Wegen der vielen Zielkonflikte (Nassgriff vs. Rollwiderstand vs. Handling vs. Abrieb usw.) ist ein Reifen immer ein Kompromissprodukt. Ein Ganzjahresreifen ist dann abermals ein Schritt zurück, gewiss nicht nach vorn. Er spricht betont die Wechselunwilligen, vor allem aber diejenigen an, die selten oder nie mit Schnee oder gar Eis in Berührung kommen. Das Marketing der Hersteller sagt natürlich was ganz anderes und verspricht das Beste aus beiden Welten. Was natürlich physikalisch ein Unding ist.
Doch noch immer gilt die alte Weisheit, dass ein Ganzjahresreifen nie so gut sein kann wie ein reiner Sommer- bzw. Winterreifen. Ist ja auch logisch.
Man kauft sich also etwas "nichts Ganzes und nichts Halbes" ein. Das muss aber nicht grundsätzlich falsch sein, wenn man die eingeschränkten Betriebsgrenzen kennt und diese nicht überschreitet.
Dia aktuellen Schneeverhältnisse im Voralpen- und Alpenraum sind klar jenseits dessen, was als Optimum für All Season Reifen gilt. Ein Top-Winterreifen in einem T5-tauglichen Format wird jeden noch so ausgelobten Ganzjahresreifen dermaßen in puncto Grip, Seitenführungs- und Bremspotenzial deklassieren, dass die Ohren wackeln. Das werden die Besitzer der All Season Reifen natürlich vehement abstreiten (auch mangels Vergleichs).
Es kommt immer drauf an, was man von seinem Bus erwartet. Wer physikalisch das Beste sucht und braucht, kommt am reinen Winterpneu (und Sommerreifen) nicht vorbei. Dann scheiden auch Schmalformate wie 215er oder schlimnmstenfalls 205er-Reifen kategorisch aus. Die vermeintlichen Vorteile der Schmal-Größen halten sich aber hartnäckigerweise im Bewusstsein vieler – meist älterer – Fahrer.
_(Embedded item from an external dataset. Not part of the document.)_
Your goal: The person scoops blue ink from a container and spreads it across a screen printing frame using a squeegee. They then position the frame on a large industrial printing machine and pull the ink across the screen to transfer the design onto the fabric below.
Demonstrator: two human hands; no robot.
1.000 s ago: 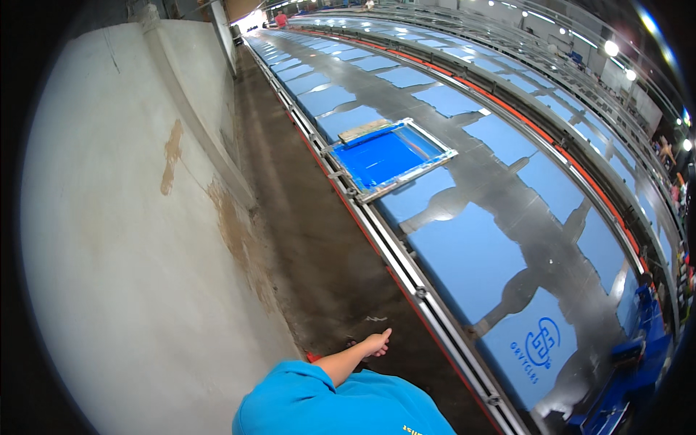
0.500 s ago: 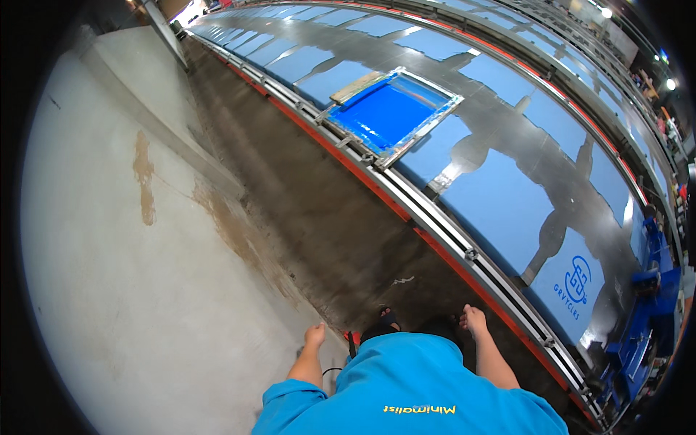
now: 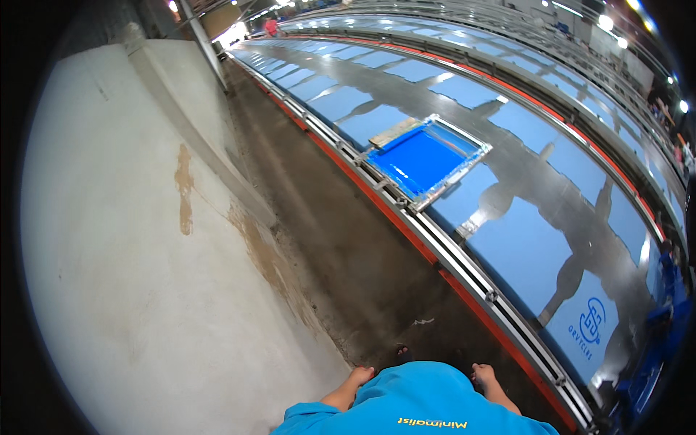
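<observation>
My left hand (image 3: pixel 360 375) hangs low beside my blue shirt, next to the pale wall; its fingers are curled, and nothing shows in them. On the other side of my body, my right hand (image 3: pixel 483 374) is also closed, with no thing visible in it, apart from the table's edge. Ahead of me, a screen-printing frame (image 3: pixel 456 179) rests on the long table near its rail. Bright blue ink (image 3: pixel 424 163) covers its mesh, and a light-coloured bar (image 3: pixel 394 133) lies along its far left side. Near the right end, a light blue fabric piece (image 3: pixel 588 352) bears a darker blue print.
A metal rail (image 3: pixel 464 283) with a red strip (image 3: pixel 493 330) below it edges the table. Between it and the stained pale wall (image 3: pixel 123 239) runs a dark floor aisle (image 3: pixel 326 225). More fabric pieces (image 3: pixel 518 225) line the table; blue machinery (image 3: pixel 645 384) stands at its right end.
The view has tilted up and shifted left, so the table and frame sit lower and further right in the picture. Both hands now appear lower, nearer my body. The frame stays on the table.
</observation>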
Moderne Winterreifen haben das gleiche Format wie ihre Sommerkollegen, also z.B. 235/55 R 17 103 V XL M+S. Geringere Flächenpressung, ausgeklügeltere Bodendruckverteilung und rund 2.000 mehrdimensionale Lamellen, gepaart mit Silica (= Kieselsäurederivat, ein gräuliches Pulver aus Quarzsand gewonnen, das die Haftungseigenschaften enorm nach oben schraubt; erstmalig von Michelin eingesetzt) der neuesten Generation erlauben Haftungswerte, die vor Jahren oder gar Jahrzehnten niemand für möglich gehalten hätte. "Damals" musste man sich tatsächlich mit schmalen Reifen den Schneehang hoch retten, da die Pneus im Tiefschnee tiefer einsanken und die Schnee-Schnee-Reibung besser zum Tragen kam. Dafür musste man aber den Nachteil unterbereiften Fahrens in allen anderen Belangen in Kauf nehmen: schlechtere Lenkpräzision, längere Bremswege, weniger Reserven in Kurven usw.
Ehrlicherweise muss man schmäleren Reifen aber bis heute ein besseres Aquaplaning-Verhalten attestieren. Das gilt heute noch.
Und es gibt noch ein – sogar gewichtiges – Argument PRO Schmal-Winterreifen: die Montagetauglichkeit von Schneeketten.
Wie gesagt: alles immer ein Kompromiss*.
Gruß
Dirk
*
Würde es nie regnen, wäre der Slick im Sommer der mit großem Abstand beste Reifen, zudem leiser und viel weniger Rollwiderstand, sprich: deutlich weniger Kraftstoffverbrauch.
Würde es im Winter bei Minustemperaturen nie schneien, bräuchten wir keine das Profil aufweichenden Lamellen; Folge: besseres Handling, weniger Rollwiderstrand, kürzere Bremswege.
Müssen Reifen nur ein paar hundert Kilometer halten – wie bei einem Formel-1-Rennen – kommen Gummimischungen zum Einsatz, die so viel Grip erzeugen, dass der berühmte Haftungskoeffizient *mü* größer als 1 ist! Folge: brachiales Bremsvermögen. Nachteil: ruckzuck verschlissen.